# What you need to do:
Omit the pictures and return exactly the stretch of the material below from the line with "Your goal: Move" through the line with "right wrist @".

━━━━━━━━━━━━━━━━

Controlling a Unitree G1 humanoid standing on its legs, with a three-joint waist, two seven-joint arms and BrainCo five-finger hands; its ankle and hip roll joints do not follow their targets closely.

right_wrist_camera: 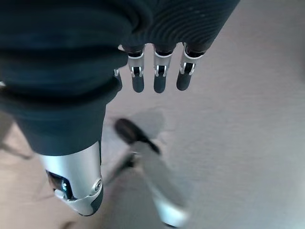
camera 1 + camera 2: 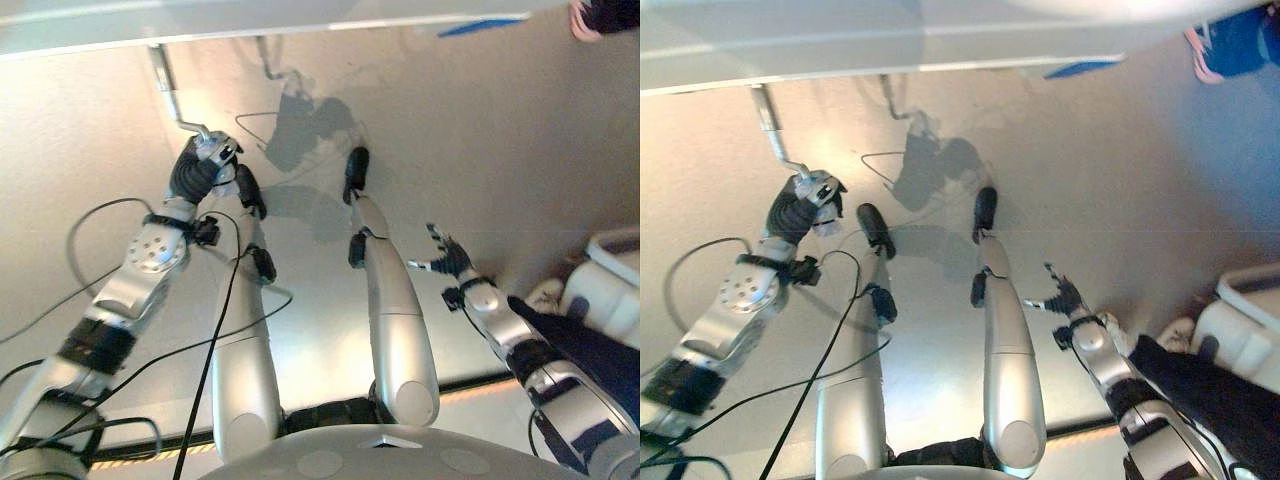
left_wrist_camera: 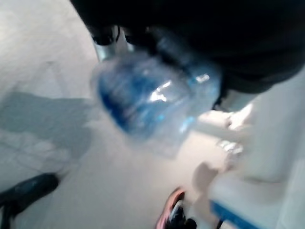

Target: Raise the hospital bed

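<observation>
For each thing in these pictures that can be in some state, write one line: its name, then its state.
crank handle: hanging down from the bed's edge, its lower end gripped by the left hand.
left hand: shut on the crank handle.
right hand: open, fingers straight, holding nothing, over the floor.
hospital bed: its pale edge runs along the far side; height cannot be judged.
water bottle: blue, lying tilted; blurred.

no readable text anywhere

looked over every view and honestly there's no lettering, label, number or sign i can make out. the big blue water jug [image 3: 157, 95] past the left hand's fingers is too blurred.
</observation>
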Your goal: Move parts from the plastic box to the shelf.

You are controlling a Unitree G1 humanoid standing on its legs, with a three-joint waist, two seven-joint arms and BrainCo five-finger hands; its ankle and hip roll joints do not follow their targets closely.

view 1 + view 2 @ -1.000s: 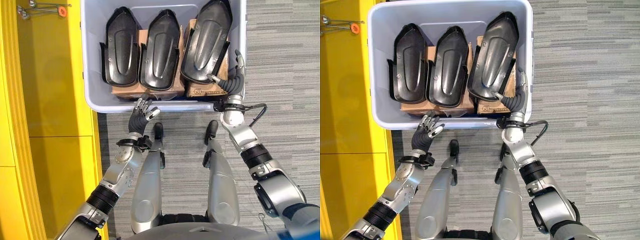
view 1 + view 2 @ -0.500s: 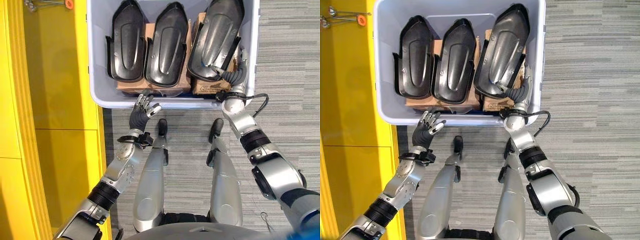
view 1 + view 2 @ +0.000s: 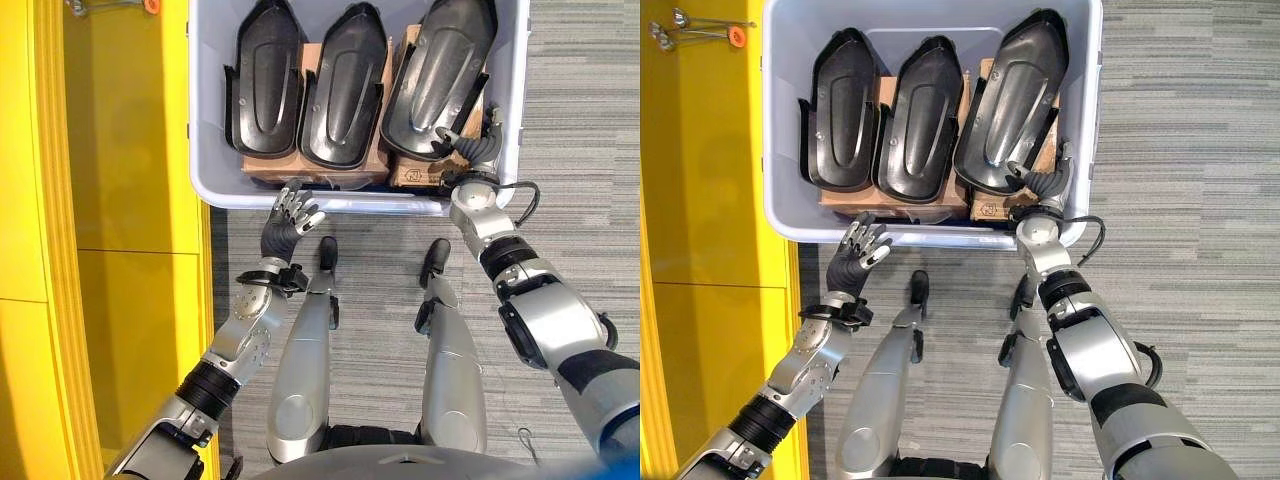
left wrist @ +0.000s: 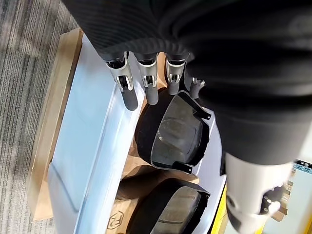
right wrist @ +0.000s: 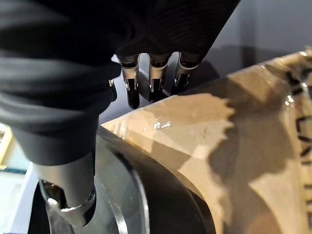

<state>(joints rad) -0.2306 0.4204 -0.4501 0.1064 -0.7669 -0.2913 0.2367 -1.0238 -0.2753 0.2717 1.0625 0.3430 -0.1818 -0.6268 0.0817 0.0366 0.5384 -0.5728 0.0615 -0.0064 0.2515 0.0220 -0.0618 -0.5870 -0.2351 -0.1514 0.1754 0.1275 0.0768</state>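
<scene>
Presently: three black moulded plastic parts (image 3: pixel 923 120) on brown cardboard boxes (image 3: pixel 420 172) inside grey plastic box (image 3: pixel 780 215). Right hand (image 3: pixel 1045 186) clamped on rightmost part (image 3: pixel 1008 102); left hand (image 3: pixel 856 252) fingers spread, empty, beside near rim.

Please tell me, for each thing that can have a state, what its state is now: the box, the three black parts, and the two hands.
Plastic box: open-topped, holding three parts on cardboard.
Left black part: lying in the box, untouched.
Middle black part: lying in the box, untouched.
Right black part: in the box, right hand at its near end.
Left hand: open, at the box's near rim.
Right hand: inside the box; grip unclear.
</scene>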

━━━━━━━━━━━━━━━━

# Written response:
Your goal: Move parts from the plastic box to the shelf.

You are controlling a Unitree G1 humanoid standing on its legs, with a three-joint waist, two seven-joint arms and BrainCo five-finger hands; its ankle and hip roll joints do not follow their targets closely.

view 1 + view 2 @ -1.000s: 
view 1 + view 2 @ -0.500s: 
view 1 + view 2 @ +0.000s: 
left wrist @ +0.000s: 
right wrist @ +0.000s: 

Work on the answer is now done.